Michael Redlicki: My favorite thing about Duke so far is the environment that I wake up to every morning. When I’m in class, I’m surrounded by people who are part of an elite population in this country when it comes to their brilliance and their knowledge. When I learned the types of students who are turned down for admission to Duke University on a yearly basis, not only was I at a loss for words, but I also felt honored to sit beside these people, and I try to learn as much as I can from them.
When I’m playing tennis or working with our fitness coach at our facilities, I’m exposed to a group of people who all share the same goal as I have – to be national champions – and they are more than willing to do anything it takes to reach that goal. The Duke players and staff are some of the most determined people I have ever known. All strive for perfection versus simple satisfaction, which to me is what differentiates the good from the best. Having everyone bring this intensity to the table on a daily basis forces me to bring my best at all times.
Aside from that, I’d say that our campus has to be one of the nicest any college has to offer. Our facilities are top-of-the-line, and I’m thankful to have all these resources at my disposal.

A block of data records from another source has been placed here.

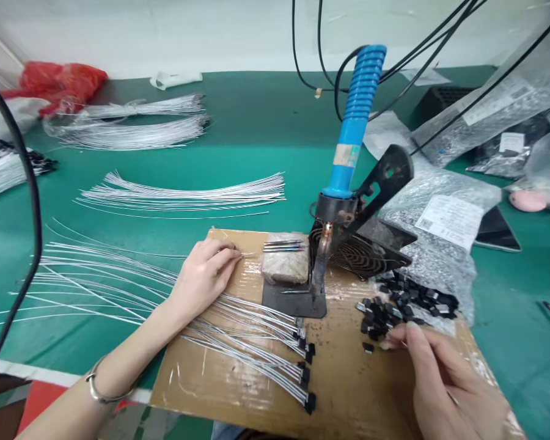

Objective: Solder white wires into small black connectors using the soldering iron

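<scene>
My left hand (206, 272) rests on a cardboard board (238, 379), fingers pinched on a thin white wire (248, 254) whose tip points toward a grey sponge block (285, 266). A blue-handled soldering iron (355, 128) stands in its black holder (297, 302) just right of the block. My right hand (444, 376) reaches over the board's right side, fingertips closed at a pile of small black connectors (403, 305); what they hold I cannot make out. Finished wires with black ends (266, 348) lie across the board between my hands.
Bundles of white wires (183, 195) lie on the green table (256, 134), left and behind. Plastic bags (444, 220) and black cables (421, 55) crowd the right. A red bag (59, 82) sits at the far left. A black cable (27, 201) arcs down the left.
</scene>
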`<state>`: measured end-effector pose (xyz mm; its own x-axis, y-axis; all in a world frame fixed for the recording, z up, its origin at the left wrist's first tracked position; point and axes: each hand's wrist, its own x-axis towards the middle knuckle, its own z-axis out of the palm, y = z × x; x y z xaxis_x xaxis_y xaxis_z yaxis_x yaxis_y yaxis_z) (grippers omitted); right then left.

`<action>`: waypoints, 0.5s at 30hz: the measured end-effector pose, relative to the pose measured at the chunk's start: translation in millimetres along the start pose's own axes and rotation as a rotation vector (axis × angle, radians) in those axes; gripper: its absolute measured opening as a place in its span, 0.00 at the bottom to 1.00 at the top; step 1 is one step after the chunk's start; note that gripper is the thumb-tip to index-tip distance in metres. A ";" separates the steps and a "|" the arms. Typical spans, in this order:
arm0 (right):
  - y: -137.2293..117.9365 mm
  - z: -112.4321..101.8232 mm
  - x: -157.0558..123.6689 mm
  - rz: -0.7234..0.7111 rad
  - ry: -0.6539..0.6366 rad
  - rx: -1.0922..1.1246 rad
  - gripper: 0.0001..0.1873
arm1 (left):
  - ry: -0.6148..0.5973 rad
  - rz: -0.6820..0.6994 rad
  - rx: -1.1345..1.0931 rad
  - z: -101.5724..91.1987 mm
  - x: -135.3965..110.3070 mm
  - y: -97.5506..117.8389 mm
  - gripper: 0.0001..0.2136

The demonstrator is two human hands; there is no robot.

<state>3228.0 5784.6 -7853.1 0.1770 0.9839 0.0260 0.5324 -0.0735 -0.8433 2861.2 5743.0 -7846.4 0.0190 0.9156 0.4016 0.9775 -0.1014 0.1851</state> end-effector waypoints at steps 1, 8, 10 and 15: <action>-0.2 -0.1 0.2 0.006 -0.008 -0.002 0.23 | -0.002 0.018 0.020 1.9 -0.2 -1.0 0.07; 0.6 0.5 1.8 -0.029 -0.027 0.029 0.23 | -0.065 0.084 0.099 8.1 2.0 -5.5 0.09; 2.3 1.2 1.4 -0.054 -0.020 0.039 0.22 | -0.044 0.056 0.109 6.0 1.9 -4.2 0.08; 4.3 0.7 2.7 -0.185 -0.031 0.179 0.29 | 0.069 -0.183 0.101 -16.7 6.0 14.9 0.07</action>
<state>3230.2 5787.0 -7857.0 0.0635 0.9826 0.1745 0.3976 0.1355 -0.9075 2872.4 5740.5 -7826.3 -0.1720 0.8861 0.4305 0.9795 0.1071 0.1708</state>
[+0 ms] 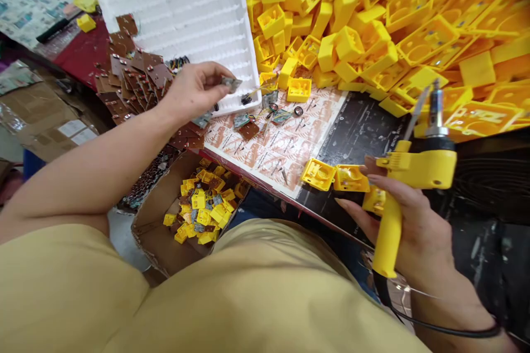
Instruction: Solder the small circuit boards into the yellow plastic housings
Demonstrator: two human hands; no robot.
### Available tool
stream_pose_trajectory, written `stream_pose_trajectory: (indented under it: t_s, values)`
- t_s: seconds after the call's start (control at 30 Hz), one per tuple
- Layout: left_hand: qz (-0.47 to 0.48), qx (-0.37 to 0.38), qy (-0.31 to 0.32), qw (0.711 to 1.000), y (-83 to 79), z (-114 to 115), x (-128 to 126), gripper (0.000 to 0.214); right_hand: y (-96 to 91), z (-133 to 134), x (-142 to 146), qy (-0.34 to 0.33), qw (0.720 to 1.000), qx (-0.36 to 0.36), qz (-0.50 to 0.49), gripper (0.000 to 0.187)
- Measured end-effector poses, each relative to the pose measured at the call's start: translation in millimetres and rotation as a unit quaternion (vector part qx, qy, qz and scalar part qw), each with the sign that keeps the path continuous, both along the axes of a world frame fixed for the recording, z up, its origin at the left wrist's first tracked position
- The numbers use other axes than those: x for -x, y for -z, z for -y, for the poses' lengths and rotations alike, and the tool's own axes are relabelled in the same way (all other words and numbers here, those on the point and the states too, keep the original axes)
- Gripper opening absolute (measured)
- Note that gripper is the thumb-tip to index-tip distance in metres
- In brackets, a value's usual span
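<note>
My left hand [196, 91] pinches a small grey flat piece [232, 84] over the near edge of the white foam tray [174, 27]. My right hand [418, 220] is wrapped round the handle of a yellow soldering gun [418, 168], its metal tip pointing up and away, its black cable running down past my wrist. By the fingertips of that hand, an open yellow casing [351, 177] lies beside another yellow casing [318, 175] on the black mat. One more yellow casing [375, 200] is partly hidden behind the gun; I cannot tell whether my fingers touch it.
Yellow casings [348, 5] are heaped across the back right. Brown circuit boards [136, 77] pile up left of the tray. Wired small boards [281, 116] lie on the printed sheet [269, 160]. Below the table edge, a cardboard box [153, 220] holds several yellow assemblies [202, 215].
</note>
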State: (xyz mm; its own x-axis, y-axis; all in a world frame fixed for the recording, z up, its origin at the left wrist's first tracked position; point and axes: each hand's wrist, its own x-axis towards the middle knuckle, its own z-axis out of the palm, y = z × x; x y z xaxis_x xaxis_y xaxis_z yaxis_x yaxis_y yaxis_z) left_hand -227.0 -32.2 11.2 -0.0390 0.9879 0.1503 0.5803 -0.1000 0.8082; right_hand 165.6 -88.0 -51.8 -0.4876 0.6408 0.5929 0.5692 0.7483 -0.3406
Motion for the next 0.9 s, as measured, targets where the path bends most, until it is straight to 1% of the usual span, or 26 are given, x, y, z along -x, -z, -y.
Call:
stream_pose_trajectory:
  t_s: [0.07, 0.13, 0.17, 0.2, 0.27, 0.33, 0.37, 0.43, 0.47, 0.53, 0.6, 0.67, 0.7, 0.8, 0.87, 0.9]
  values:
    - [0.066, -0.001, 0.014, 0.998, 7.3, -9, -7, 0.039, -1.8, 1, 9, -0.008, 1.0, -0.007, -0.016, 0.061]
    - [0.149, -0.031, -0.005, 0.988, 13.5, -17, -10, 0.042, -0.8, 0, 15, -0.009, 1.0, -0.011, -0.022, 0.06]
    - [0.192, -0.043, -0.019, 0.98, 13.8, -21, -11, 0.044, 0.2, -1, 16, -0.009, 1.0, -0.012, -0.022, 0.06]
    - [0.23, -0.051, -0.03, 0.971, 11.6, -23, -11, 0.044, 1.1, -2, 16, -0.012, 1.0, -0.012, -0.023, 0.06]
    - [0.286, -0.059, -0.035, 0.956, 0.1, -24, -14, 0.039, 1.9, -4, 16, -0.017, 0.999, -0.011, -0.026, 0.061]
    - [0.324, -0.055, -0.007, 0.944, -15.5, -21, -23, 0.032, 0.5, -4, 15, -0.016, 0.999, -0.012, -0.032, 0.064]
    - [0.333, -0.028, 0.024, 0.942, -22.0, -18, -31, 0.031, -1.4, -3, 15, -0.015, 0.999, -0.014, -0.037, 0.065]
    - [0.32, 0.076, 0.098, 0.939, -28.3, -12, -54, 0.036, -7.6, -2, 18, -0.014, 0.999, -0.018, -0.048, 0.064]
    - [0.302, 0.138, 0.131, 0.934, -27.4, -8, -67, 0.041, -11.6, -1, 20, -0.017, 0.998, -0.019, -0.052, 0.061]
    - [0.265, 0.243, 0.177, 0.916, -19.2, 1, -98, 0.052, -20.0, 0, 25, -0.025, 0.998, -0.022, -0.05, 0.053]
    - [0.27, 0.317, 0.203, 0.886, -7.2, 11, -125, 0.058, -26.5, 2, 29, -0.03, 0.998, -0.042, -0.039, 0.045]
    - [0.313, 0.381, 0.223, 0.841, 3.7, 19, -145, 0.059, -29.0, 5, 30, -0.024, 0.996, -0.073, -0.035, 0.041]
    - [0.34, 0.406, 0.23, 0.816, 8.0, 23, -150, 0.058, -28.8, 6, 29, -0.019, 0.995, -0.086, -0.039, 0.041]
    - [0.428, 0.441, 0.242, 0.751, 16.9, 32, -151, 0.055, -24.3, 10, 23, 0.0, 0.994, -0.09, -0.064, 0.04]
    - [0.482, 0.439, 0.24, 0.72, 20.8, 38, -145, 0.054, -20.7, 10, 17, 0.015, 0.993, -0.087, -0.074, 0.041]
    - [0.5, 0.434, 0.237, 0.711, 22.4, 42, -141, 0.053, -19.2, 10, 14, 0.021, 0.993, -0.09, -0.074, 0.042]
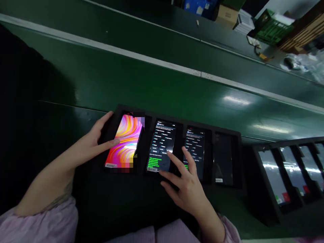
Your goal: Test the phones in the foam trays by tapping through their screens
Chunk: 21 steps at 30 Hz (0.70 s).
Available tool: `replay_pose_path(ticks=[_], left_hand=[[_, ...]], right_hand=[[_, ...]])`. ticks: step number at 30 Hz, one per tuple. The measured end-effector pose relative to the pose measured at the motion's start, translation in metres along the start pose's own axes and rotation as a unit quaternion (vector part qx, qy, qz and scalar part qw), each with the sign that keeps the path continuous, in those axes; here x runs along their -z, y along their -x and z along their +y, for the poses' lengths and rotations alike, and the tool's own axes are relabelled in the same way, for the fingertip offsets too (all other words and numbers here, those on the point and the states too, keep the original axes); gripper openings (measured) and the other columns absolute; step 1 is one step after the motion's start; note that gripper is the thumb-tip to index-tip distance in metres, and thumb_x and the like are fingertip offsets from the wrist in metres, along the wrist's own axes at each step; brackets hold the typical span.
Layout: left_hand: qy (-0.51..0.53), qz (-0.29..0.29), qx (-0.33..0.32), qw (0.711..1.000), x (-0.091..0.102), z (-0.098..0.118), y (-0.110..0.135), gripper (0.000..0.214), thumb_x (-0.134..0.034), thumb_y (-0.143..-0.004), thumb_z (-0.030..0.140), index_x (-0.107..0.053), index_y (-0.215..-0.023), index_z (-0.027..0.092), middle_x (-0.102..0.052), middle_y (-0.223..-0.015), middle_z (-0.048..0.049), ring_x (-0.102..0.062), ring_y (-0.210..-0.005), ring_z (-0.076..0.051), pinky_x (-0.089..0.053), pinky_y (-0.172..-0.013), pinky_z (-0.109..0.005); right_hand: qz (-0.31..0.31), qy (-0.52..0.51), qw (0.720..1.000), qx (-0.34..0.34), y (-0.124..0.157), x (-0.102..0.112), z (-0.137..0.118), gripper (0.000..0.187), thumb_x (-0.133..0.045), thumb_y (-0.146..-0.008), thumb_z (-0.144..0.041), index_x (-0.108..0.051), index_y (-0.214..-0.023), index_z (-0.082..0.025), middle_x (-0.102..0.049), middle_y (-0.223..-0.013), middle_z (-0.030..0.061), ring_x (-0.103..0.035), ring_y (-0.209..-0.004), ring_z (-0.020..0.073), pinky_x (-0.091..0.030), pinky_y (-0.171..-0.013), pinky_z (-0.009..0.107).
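Observation:
A black foam tray (pixel 177 118) lies in front of me with smartphones in its slots. My left hand (pixel 97 141) rests at the tray's left end, thumb over the leftmost phone (pixel 126 140), whose screen glows with pink, orange and yellow swirls. Over the second phone (pixel 162 141) my right hand (pixel 186 182) hovers with fingers spread, a fingertip at or just above its screen. That screen shows a dark checklist with green text lines. A similar list lights the third phone (pixel 196 141), partly covered by my fingers. The fourth phone (pixel 222 158) has a dark screen.
Another black tray (pixel 273 202) with several phones stands at the right. Green bench surfaces with pale metal strips (pixel 152 62) run across behind. Along the far side are a green crate (pixel 274 28), a cardboard box (pixel 226 15), a blue bin (pixel 197 6) and clear plastic wrap (pixel 311 65).

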<state>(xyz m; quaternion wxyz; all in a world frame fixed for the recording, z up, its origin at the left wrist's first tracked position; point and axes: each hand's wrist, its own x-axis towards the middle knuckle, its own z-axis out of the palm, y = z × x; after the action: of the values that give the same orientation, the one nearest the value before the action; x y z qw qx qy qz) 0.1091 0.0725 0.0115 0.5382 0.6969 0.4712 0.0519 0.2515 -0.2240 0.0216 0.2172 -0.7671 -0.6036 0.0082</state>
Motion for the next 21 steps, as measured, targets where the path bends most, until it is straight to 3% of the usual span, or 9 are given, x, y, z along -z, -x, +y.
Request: replay_pose_path(ticks=[2, 5, 8, 13, 18, 21], left_hand=[[-0.033, -0.028, -0.028, 0.999, 0.003, -0.004, -0.001, 0.162, -0.073, -0.033, 0.101, -0.02, -0.166, 0.026, -0.036, -0.169, -0.0127, -0.046, -0.151, -0.04, -0.045, -0.121, -0.058], [-0.115, -0.076, -0.068, 0.988, 0.009, -0.009, 0.0, 0.163, -0.069, -0.041, 0.101, -0.006, -0.168, 0.019, -0.019, -0.175, -0.0165, -0.033, -0.158, -0.042, -0.029, -0.127, -0.064], [-0.167, -0.122, -0.055, 0.977, 0.014, -0.013, 0.002, 0.163, -0.074, -0.044, 0.094, 0.005, -0.167, 0.022, -0.017, -0.175, -0.0168, -0.035, -0.157, -0.042, -0.03, -0.126, -0.065], [-0.222, -0.112, -0.117, 0.961, 0.021, -0.033, 0.0, 0.163, -0.074, -0.044, 0.094, -0.002, -0.168, 0.016, -0.009, -0.176, -0.0177, -0.018, -0.162, -0.044, -0.033, -0.125, -0.063], [-0.232, -0.089, -0.184, 0.951, 0.025, -0.058, -0.003, 0.151, -0.067, -0.054, 0.096, -0.001, -0.168, 0.023, -0.002, -0.178, -0.0112, -0.014, -0.163, -0.042, -0.038, -0.124, -0.061], [-0.256, -0.108, -0.132, 0.952, 0.021, -0.045, 0.002, 0.157, -0.063, -0.049, 0.101, -0.006, -0.168, 0.017, -0.002, -0.177, -0.0145, -0.011, -0.164, -0.042, -0.032, -0.127, -0.063]], right_hand=[[0.009, 0.028, 0.999, -0.035, 0.0, -0.003, -0.001, 0.028, -0.065, -0.099, -0.024, -0.075, -0.125, -0.028, -0.045, -0.166, 0.0074, -0.014, -0.163, 0.043, -0.051, -0.114, 0.068], [0.033, 0.035, 0.996, -0.075, 0.001, -0.008, -0.001, 0.042, -0.064, -0.1, -0.03, -0.065, -0.141, -0.022, -0.035, -0.17, 0.0142, -0.011, -0.163, 0.0481, -0.051, -0.111, 0.071], [0.057, 0.005, 0.994, -0.09, 0.002, -0.009, 0.001, 0.043, -0.062, -0.101, -0.033, -0.061, -0.143, -0.025, -0.034, -0.17, 0.0131, -0.014, -0.163, 0.0471, -0.051, -0.111, 0.071], [0.084, -0.017, 0.992, -0.093, 0.002, -0.006, 0.003, 0.036, -0.06, -0.101, -0.028, -0.066, -0.136, -0.028, -0.045, -0.164, 0.0102, -0.021, -0.162, 0.042, -0.052, -0.113, 0.066], [0.104, -0.046, 0.99, -0.086, 0.004, -0.004, 0.005, 0.026, -0.058, -0.103, -0.027, -0.073, -0.124, -0.026, -0.051, -0.159, 0.0105, -0.026, -0.162, 0.0373, -0.051, -0.115, 0.062], [0.114, -0.064, 0.989, -0.065, 0.006, 0.006, 0.016, 0.026, -0.057, -0.102, -0.021, -0.078, -0.117, -0.025, -0.057, -0.156, 0.0088, -0.034, -0.159, 0.0354, -0.051, -0.117, 0.059]])
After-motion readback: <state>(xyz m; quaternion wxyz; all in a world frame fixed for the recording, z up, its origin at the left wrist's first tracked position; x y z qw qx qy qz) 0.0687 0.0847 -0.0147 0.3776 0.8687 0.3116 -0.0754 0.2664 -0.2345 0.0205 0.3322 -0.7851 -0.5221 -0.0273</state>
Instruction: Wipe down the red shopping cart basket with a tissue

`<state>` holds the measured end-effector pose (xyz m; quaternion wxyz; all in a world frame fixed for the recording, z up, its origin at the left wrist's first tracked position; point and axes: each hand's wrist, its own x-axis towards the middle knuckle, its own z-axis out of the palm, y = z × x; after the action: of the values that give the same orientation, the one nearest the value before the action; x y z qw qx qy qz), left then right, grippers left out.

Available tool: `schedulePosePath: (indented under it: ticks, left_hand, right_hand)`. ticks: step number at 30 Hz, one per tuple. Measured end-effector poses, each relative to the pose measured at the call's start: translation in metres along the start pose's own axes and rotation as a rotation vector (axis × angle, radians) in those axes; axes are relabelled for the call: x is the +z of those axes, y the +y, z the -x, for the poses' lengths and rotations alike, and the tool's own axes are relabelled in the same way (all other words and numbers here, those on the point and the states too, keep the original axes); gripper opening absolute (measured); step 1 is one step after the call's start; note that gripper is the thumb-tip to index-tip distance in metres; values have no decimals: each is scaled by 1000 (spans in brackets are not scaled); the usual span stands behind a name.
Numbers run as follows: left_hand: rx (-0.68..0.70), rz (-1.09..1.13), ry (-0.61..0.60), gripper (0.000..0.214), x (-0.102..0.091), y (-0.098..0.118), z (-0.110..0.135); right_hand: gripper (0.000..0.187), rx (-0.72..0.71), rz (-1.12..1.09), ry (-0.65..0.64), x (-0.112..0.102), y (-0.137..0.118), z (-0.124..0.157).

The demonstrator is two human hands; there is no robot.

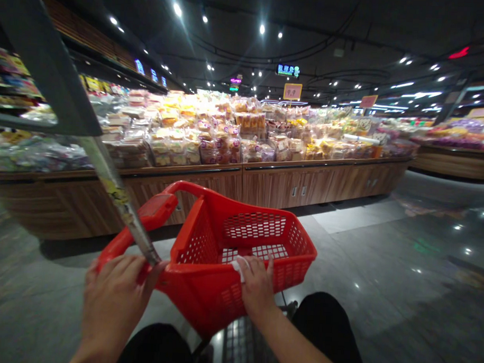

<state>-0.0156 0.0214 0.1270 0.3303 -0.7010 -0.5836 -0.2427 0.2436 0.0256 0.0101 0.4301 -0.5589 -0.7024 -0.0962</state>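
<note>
the left hand (113,304) and the right hand (258,288) both grasp the rim of a red basket (294,268) near the person. only a small white thing (237,268) shows by the right hand. far ahead, bags of bread (191,142) lie on a wooden counter (321,184).

A wood-panelled display counter (305,183) is carrying heaped bagged breads and pastries (187,145), while a second wooden counter (453,163) is holding colourful packaged sweets (458,135). Both counters are standing on a polished stone floor (382,260) that is reflecting the ceiling lights.
</note>
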Motion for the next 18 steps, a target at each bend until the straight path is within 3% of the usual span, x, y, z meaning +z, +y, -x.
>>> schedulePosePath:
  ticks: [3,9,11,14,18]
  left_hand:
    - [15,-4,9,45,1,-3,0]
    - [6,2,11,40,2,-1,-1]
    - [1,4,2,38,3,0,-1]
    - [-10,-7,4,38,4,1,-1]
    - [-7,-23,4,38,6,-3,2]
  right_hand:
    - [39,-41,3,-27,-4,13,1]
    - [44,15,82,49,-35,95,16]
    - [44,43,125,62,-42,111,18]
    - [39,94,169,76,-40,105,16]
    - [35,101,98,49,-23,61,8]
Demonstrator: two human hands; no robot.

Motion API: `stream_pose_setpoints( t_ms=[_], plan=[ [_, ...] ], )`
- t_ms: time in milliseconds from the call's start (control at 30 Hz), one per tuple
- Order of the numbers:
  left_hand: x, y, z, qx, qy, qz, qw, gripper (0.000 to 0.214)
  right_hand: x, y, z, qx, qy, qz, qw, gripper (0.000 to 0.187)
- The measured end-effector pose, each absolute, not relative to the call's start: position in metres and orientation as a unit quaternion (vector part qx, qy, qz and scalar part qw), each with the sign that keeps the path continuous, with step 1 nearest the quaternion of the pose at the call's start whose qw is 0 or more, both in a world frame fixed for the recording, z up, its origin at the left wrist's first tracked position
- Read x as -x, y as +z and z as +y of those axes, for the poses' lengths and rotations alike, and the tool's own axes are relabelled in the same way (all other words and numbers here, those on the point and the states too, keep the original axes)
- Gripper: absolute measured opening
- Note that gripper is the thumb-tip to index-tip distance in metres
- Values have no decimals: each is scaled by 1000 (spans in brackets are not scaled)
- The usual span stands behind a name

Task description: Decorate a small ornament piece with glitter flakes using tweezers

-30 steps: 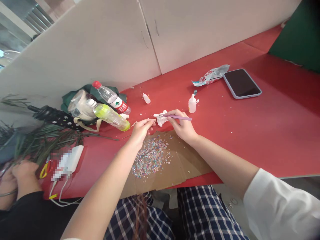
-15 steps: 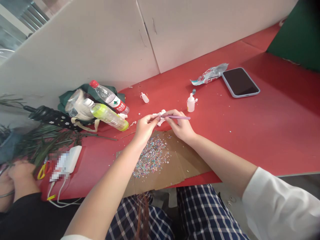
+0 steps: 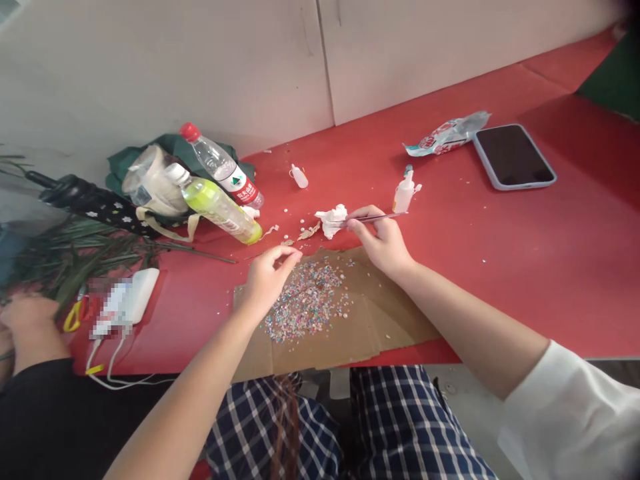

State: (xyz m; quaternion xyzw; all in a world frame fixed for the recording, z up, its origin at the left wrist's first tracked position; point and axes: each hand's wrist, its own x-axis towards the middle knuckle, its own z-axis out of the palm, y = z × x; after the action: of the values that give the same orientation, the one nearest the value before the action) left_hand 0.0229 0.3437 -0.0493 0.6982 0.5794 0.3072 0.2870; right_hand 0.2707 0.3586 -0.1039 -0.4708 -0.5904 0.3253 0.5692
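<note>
My right hand (image 3: 387, 247) is closed round a pair of thin purple tweezers (image 3: 379, 218), their tips pointing left over a crumpled white tissue (image 3: 334, 217). Whether the tips touch the tissue or hold anything, I cannot tell. Thumb and fingers of my left hand (image 3: 267, 277) are pinched together above the left edge of a heap of tiny multicoloured beads (image 3: 310, 300); whatever is between them is too small to see. Under the heap lies a sheet of brown cardboard (image 3: 360, 343). Just left of the tissue are a few white pearls and a beige scrap (image 3: 309, 232).
A small white dropper bottle (image 3: 404, 193) stands beyond my right hand, another (image 3: 299, 176) lies farther back. Drink bottles (image 3: 220, 207), a black umbrella (image 3: 95, 207), and a white power bank (image 3: 140, 293) are left. A phone (image 3: 514, 157) and crumpled wrapper (image 3: 447, 137) sit right. A co-worker's arm (image 3: 37, 327) rests far left.
My hands were together on the tweezers and have parted. The left has come down and left towards the beads; the right keeps the tweezers, moved slightly right. The view has shifted.
</note>
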Motion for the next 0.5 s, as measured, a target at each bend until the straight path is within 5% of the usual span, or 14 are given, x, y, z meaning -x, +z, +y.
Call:
stream_pose_setpoints(
  t_ms=[500],
  plan=[
    [5,-100,304,-816,250,499,150,18,-260,-89,329,423,367,-710,426,7]
  ],
)
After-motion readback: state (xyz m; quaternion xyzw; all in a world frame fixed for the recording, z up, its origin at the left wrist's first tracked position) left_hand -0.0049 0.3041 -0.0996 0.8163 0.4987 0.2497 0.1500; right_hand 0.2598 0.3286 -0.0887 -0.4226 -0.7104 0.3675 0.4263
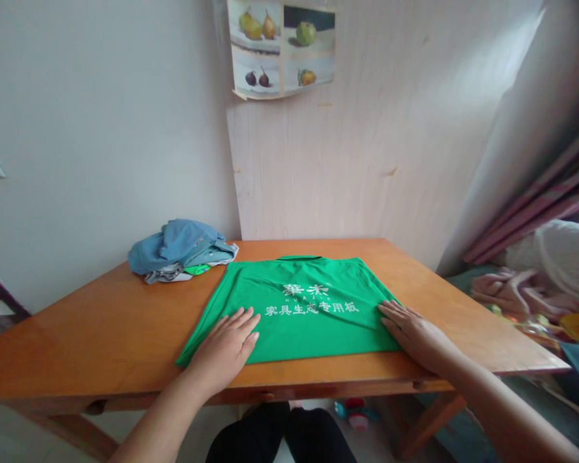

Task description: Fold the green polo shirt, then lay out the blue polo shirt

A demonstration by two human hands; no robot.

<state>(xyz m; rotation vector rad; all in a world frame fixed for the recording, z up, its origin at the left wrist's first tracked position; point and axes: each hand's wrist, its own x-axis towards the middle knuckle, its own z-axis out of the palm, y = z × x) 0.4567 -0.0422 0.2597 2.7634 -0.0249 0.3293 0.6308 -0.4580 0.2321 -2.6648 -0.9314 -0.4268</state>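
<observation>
A green shirt [299, 308] with white printed lettering lies flat and partly folded on the wooden table [101, 334]. My left hand [229, 344] rests palm down on the shirt's near left part, fingers stretched out. On the shirt's right edge lies my right hand [410, 331], also flat with fingers extended. Neither hand grips the cloth.
A pile of blue and grey clothes [181, 251] sits at the table's back left by the wall. A fruit poster [282, 48] hangs above. To the right is a bed with heaped bedding [535, 289]. My dark-trousered legs [280, 437] show below the table's front edge.
</observation>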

What is the biggest difference between junior tennis and college tennis?
Michael Redlicki: Everyone in college tennis is more physical, and the level of tennis is much higher than the level that exists in junior tennis. But the biggest difference by far, which people tend to overlook, is the mental warfare that occurs in college tennis. People say that it is important to handle adversity when it comes to bad calls and bad weather conditions, etc. In college tennis, this is the least of your worries. Unfortunately, bad calls are not an unusual part of the game, but there are things that are much more difficult to deal with in college tennis – like knowing the stakes of a match when you play for a university can get the best of you. Not only are you playing for yourself, but you are also representing a world-renowned institution by carrying the school logo on your shirt. Describe a typical day in the life of Michael Redlicki.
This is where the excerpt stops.